> [Task prompt]: Transcribe, starting at the line with "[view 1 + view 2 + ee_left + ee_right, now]" and ending at the line with "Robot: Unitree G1", every line of the material below exactly, but leave out the pictures and anything outside that span.

> [Input material]:
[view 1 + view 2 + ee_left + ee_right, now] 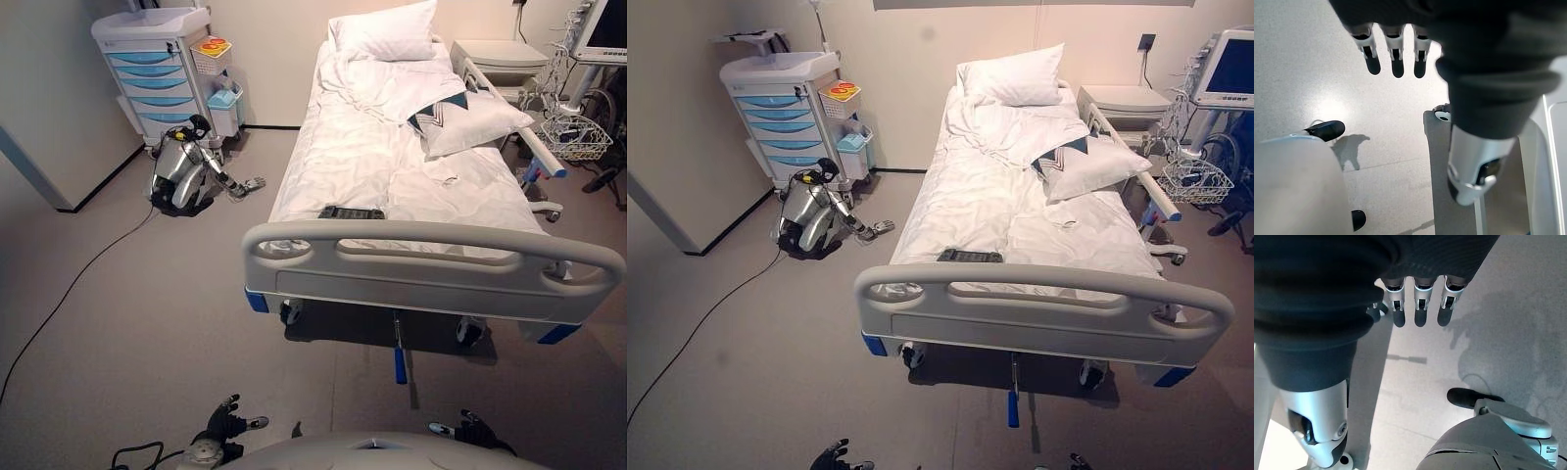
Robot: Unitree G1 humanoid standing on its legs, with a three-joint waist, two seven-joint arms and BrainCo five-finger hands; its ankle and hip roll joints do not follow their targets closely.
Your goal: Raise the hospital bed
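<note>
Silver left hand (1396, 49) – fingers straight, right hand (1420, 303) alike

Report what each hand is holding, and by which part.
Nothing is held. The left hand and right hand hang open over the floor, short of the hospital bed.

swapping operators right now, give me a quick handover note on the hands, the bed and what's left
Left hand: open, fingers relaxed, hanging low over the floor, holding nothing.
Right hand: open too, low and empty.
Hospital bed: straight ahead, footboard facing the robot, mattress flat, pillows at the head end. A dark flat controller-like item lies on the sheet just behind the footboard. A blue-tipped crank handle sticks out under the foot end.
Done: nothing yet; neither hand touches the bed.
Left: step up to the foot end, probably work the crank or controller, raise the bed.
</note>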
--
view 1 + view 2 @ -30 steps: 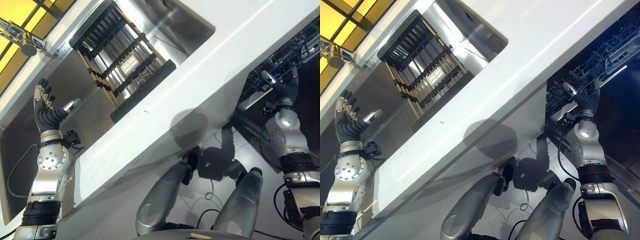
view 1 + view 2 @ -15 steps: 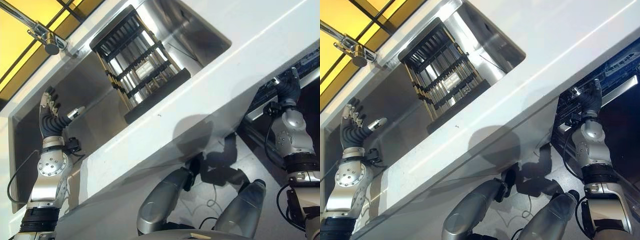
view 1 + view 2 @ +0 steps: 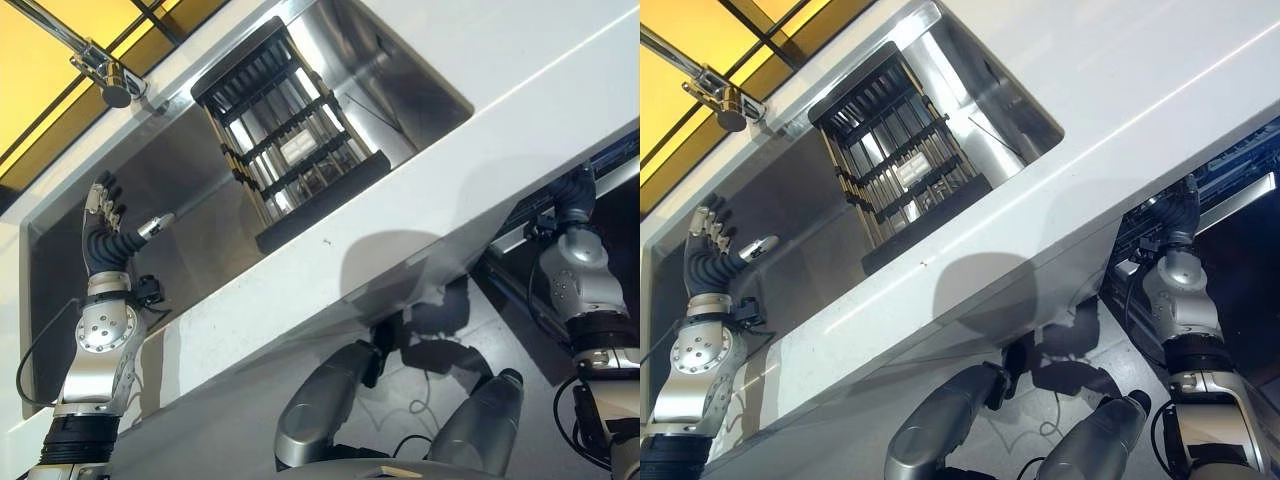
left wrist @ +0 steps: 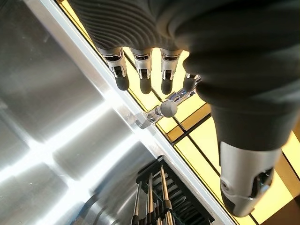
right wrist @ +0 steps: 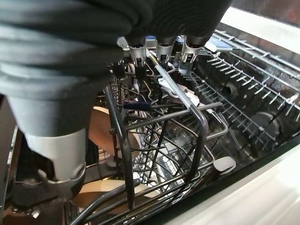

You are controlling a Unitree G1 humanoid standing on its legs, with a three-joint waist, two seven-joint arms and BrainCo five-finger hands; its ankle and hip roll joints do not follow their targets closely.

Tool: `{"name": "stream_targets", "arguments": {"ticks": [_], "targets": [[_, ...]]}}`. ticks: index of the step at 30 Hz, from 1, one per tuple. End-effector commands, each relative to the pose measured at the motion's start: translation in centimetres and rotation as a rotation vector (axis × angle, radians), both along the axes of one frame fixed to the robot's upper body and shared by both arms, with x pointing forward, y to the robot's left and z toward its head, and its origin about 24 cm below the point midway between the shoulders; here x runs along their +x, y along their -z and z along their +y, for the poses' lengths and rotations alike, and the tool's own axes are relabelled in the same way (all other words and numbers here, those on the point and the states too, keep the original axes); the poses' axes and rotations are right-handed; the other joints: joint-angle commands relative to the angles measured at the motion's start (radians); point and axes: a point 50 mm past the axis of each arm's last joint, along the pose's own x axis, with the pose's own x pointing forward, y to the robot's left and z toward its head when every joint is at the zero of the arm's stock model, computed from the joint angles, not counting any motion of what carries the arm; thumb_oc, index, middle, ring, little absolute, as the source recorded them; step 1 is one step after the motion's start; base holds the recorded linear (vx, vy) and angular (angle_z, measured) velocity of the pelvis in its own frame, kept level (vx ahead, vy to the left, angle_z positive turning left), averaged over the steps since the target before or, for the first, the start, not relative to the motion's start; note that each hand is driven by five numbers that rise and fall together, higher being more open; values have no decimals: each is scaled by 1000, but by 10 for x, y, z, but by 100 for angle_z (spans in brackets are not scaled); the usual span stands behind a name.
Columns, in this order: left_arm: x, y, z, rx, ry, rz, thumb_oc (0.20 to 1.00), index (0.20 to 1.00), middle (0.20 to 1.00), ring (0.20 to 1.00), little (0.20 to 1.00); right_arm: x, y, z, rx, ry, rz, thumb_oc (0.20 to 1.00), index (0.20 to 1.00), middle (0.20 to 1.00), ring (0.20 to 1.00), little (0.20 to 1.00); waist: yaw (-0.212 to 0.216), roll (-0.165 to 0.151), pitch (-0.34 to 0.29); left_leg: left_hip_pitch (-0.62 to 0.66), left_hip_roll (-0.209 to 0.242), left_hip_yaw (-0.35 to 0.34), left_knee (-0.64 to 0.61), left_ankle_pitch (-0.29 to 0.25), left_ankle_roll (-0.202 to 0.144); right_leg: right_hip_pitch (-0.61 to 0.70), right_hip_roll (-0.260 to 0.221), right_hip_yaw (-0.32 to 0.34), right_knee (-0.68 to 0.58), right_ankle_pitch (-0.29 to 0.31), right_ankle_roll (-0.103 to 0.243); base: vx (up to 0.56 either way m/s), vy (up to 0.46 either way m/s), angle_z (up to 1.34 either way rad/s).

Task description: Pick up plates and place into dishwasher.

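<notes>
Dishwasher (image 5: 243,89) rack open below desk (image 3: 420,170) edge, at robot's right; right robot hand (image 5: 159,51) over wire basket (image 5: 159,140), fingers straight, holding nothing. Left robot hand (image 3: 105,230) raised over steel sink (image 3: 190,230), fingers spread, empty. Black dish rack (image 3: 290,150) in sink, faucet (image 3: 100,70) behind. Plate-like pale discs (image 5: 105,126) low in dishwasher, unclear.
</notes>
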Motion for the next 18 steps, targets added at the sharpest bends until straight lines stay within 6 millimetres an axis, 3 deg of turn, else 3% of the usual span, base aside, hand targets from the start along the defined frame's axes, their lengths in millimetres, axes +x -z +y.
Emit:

> [Answer space]:
[view 1 + view 2 + ee_left + ee_right, now] 
Robot: Unitree G1 humanoid standing on its legs, with a three-joint waist, two seven-joint arms and BrainCo five-finger hands; its ankle and hip roll joints do not follow their targets closely.

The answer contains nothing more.